Physical characteristics
- • location: Upper Kama Upland
- Mouth: Kama
- • coordinates: 60°11′55″N 55°10′08″E﻿ / ﻿60.19861°N 55.16889°E
- Length: 267 km (166 mi)
- Basin size: 10,300 km^{2} (4,000 sq mi)

Basin features
- Progression: Kama→ Volga→ Caspian Sea

= Kosa (river) =

River in Perm Krai, Russia

The Kosa (Коса, Komi: Кöсва) is a river in Perm Krai, Russia, a right tributary of the Kama.

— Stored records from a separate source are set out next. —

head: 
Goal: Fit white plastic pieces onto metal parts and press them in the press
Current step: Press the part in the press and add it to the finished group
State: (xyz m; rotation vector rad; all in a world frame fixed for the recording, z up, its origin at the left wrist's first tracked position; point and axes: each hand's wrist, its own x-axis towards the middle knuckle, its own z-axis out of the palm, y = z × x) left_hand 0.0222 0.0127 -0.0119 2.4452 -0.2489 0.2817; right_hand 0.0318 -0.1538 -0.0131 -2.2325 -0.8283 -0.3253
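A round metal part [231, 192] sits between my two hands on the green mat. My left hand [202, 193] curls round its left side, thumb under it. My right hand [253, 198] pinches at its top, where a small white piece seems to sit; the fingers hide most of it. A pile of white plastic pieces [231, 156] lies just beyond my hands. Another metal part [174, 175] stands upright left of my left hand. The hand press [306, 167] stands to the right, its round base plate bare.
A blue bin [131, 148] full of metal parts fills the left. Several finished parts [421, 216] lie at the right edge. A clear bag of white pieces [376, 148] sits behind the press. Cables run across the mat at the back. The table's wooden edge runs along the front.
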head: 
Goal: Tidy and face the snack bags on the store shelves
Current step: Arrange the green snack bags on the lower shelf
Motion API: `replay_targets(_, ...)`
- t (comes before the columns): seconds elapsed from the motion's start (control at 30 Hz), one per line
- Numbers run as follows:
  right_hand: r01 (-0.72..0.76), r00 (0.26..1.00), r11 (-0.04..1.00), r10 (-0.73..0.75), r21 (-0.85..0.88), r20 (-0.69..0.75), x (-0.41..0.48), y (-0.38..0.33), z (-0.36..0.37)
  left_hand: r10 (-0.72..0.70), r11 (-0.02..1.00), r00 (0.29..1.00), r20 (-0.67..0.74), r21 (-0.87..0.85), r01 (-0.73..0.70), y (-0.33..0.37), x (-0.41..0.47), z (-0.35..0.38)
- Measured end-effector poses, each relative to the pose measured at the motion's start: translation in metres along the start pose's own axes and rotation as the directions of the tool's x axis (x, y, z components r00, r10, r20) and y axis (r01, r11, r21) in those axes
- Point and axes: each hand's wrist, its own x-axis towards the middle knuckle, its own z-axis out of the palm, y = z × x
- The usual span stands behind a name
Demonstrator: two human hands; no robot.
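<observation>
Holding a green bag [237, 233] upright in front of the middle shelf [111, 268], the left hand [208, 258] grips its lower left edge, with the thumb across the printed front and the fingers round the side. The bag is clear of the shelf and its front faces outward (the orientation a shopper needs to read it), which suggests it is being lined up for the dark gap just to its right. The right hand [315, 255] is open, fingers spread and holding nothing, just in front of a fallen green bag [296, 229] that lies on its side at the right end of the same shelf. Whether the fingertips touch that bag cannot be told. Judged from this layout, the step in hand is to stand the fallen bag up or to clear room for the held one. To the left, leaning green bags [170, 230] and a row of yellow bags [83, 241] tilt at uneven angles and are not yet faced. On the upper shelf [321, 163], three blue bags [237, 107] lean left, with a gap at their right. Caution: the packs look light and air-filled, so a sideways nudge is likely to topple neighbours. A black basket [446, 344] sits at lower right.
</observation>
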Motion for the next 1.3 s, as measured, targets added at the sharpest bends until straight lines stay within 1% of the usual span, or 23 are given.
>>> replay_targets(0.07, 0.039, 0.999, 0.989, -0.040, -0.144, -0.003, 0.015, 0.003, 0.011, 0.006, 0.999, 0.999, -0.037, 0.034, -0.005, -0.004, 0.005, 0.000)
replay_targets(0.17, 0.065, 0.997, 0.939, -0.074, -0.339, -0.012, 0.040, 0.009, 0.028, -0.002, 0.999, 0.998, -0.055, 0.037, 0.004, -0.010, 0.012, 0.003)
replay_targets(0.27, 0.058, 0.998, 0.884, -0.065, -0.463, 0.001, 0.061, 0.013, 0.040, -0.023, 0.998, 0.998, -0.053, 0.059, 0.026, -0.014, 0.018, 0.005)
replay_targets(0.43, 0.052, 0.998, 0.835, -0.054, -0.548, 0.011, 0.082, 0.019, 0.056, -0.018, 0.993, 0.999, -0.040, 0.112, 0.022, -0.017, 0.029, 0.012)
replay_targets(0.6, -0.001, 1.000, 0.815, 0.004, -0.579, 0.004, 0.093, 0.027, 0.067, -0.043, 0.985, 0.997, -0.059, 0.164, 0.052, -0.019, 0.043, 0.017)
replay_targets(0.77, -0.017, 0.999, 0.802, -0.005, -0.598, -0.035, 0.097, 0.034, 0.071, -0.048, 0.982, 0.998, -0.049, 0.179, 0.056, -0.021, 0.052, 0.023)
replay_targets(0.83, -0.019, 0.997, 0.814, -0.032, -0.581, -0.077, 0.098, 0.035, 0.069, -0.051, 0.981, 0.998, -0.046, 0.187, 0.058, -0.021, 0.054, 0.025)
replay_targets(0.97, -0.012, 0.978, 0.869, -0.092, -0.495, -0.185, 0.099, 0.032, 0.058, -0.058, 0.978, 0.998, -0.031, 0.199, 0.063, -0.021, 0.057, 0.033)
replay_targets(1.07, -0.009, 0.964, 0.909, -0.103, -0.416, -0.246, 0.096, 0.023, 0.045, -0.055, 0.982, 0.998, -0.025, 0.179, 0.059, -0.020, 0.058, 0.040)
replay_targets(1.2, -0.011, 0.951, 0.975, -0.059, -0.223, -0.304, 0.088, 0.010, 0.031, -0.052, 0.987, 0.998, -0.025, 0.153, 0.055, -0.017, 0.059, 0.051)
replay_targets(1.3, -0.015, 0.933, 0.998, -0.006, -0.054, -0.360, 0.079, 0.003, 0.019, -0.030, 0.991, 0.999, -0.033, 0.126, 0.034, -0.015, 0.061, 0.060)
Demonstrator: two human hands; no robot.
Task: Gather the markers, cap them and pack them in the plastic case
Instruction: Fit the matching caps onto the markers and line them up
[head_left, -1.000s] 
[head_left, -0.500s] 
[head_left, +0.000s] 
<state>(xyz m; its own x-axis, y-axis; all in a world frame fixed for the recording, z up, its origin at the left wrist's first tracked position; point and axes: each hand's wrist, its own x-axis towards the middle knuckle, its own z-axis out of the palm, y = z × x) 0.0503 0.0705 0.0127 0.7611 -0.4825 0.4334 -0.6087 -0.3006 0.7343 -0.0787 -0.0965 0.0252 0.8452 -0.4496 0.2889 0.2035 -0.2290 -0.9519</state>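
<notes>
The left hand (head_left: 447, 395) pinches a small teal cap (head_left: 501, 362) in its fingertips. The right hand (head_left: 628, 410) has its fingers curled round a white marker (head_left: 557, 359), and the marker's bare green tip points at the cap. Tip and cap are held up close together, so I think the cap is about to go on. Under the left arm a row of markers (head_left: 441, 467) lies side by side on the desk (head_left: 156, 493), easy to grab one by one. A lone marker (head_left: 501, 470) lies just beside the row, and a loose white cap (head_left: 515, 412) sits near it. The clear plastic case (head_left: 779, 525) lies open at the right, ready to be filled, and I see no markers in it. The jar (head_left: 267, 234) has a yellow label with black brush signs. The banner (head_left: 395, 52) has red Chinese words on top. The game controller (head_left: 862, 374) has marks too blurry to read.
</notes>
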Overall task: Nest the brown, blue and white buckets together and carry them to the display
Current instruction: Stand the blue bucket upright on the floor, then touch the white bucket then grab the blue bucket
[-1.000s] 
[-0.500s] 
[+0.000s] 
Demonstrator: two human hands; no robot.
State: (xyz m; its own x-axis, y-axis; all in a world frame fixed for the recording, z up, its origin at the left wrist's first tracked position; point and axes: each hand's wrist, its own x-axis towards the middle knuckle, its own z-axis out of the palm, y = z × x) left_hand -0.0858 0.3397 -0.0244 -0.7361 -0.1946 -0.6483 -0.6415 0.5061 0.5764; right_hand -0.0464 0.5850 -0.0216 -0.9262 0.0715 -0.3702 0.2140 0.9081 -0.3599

The river is 267 km long and has a basin of 10300 km2. The Kosa freezes up in late October or November and stays icebound until April or early May. It starts in the extreme south of Kosinsky District and flows north. The mouth of the river is near the village of Ust-Kosa. Banks are lowland. There are swamp Ydzhidnyur in the basin of the Kosa.

Main tributaries:
- Left: Yancher, Sepol, Onolva, Lolog, Odan, Sym
- Right: Yum, Lopva, Lopan, Lolym, Siya, Bulach.

== Etymology ==
The name of the river is composed of the Komi-Permyak words ‘kös’ (dry) and ‘va’ (water), that can be translated as ‘dry water’. Komi-Permyak people call the river ‘Kösva’.